Aufgrund des übermäßigen Budgetdefizits beschließen die EU-Finanzminister am Dienstag auf Vorschlag der Europäischen Kommission ein EU-Defizitverfahren gegen Österreich. Was einige vielleicht nicht wissen: Es ist nicht das erste Mal, dass sich Österreich mit einem solchen konfrontiert sieht.
Das erste Verfahren gegen Österreich begann nach der weltweiten Wirtschaftskrise 2009 und lief bis 2014 für sechs Jahre. Rechnet man also 2025 mit ein, befindet sich Österreich das siebte Jahr in einem Defizitverfahren.
Defizitverfahren sind keine Seltenheit. Lediglich drei der 27 EU-Länder (Estland, Schweden und Luxemburg) kamen bisher ohne aus. Nur wenige Jahre im Verfahren verweilten Bulgarien (drei Jahre) und Finnland (vier Jahre). Die meisten Jahre im Defizitverfahren verbrachten hingegen Frankreich, Polen und Portugal mit je 14, gefolgt von Malta und Griechenland mit 13 Jahren.
Demnach liefen die Verfahren wegen übermäßigem Defizit in neun Ländern kürzer als in Österreich, in siebzehn allerdings länger. Das durchschnittliche EU-Land verbrachte 8,1 Jahre in Budgetdefizit-Verfahren. Die gesetzliche Möglichkeit für solche Verfahren besteht seit 1997. Im Jahr 2004 wurden die ersten Defizitverfahren gegen EU-Länder ausgesprochen.
Bei Wirtschaftskrisen steigt die Zahl der Länder, die sich in Defizitverfahren befinden. Gut zu beobachten ist dies etwa an der Zeitspanne von 2010 bis 2012. Kurz nach dem enormen Wirtschaftseinbruch durch die Finanzkrise und der darauffolgenden Rezession sowie Stagnation befanden sich 24 von 27 EU-Ländern in einem solchen Verfahren. Erst ab 2013 entspannte sich die Lage.
Von 2017 bis 2019 erlebte Europa einen Wirtschaftsaufschwung. Erstmals nach der Finanzkrise konnte alle EU-Länder im Jahr 2019 ein Wirtschaftswachstum verzeichnen. Dies führte dazu, dass außer Spanien kein EU-Mitgliedsland im Defizitverfahren blieb.
"Wächst die Wirtschaft und steigen die Steuereinnahmen, hat kaum ein Land ein Defizitverfahren am Hals. Strauchelt die private Wirtschaft, hagelt es Verfahren am laufenden Band", fasst etwa der Chefökonom am Momentum Institut, Oliver Picek, die Lage zusammen. Da Österreichs Wirtschaft schlechter da stehe als die anderer Länder, sei es für ihn "kein Wunder", dass man sich jetzt in einem Defizitverfahren wiederfinde.

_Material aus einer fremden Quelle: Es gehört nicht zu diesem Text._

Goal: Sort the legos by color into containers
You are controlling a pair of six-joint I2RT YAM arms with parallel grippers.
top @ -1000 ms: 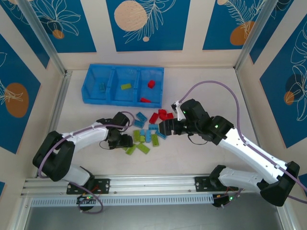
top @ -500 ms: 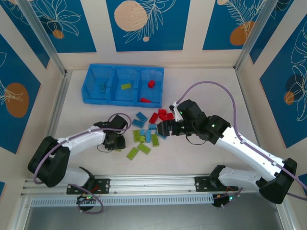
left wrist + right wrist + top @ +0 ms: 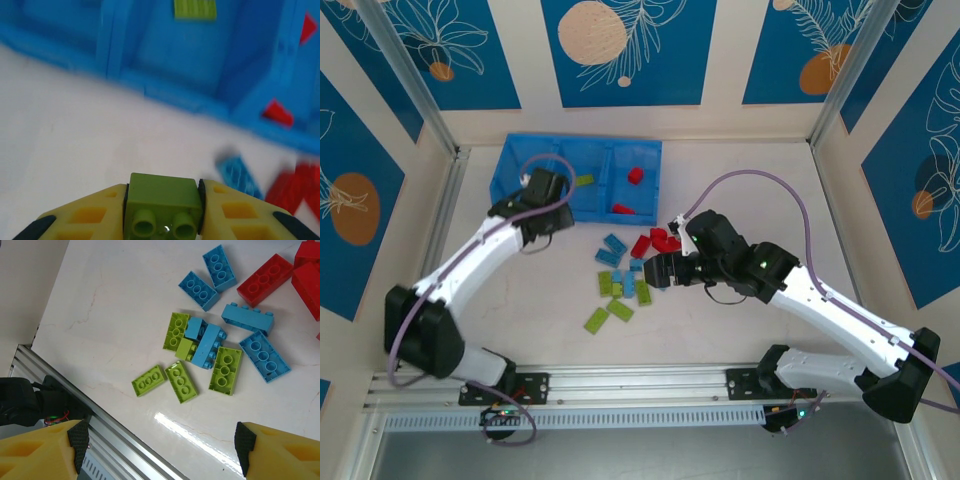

Picek kritisiert, dass die EU-Finanzminister Österreich mitten im dritten Jahr der Rezession bzw. Stagnation ein Defizitverfahren aufzwingen. Ihm zufolge wäre eigentlich das Gegenteil notwendig. "Ein kranker Patient, wie eine schwächelnde Wirtschaft, braucht Infusionen", betont der Ökonom. Aus Sicht des Momentum Instituts brauche es im Fall einer Wachstumsschwäche Ausnahmen von der EU-Fiskalregeln. Die Regierung müsse mehr Spielraum bekommen, um die Wirtschaft zu beleben. Als Beispiel führt man seitens des Instituts etwa klimafreundliche Infrastrukturinvestitionen an.
Auch die Sparpakete sieht Picek kritisch. Die heimische Wirtschaft habe dadurch mit einem voraussichtlichen Verlust von 0,9 bis 1,2 Prozentpunkten zu rechnen. "Schnüren nun auch unsere Nachbarländer im Rahmen der Fiskalregeln Sparpakete, kostet das Österreich und Europa noch mehr Wachstum. Denn Österreichs Exporte hängen an Europa. Die Arbeitslosigkeit wird dann weiter steigen, der Wirtschaftsaufschwung länger auf sich warten lassen", so die düstere Prognose des Ökonomen.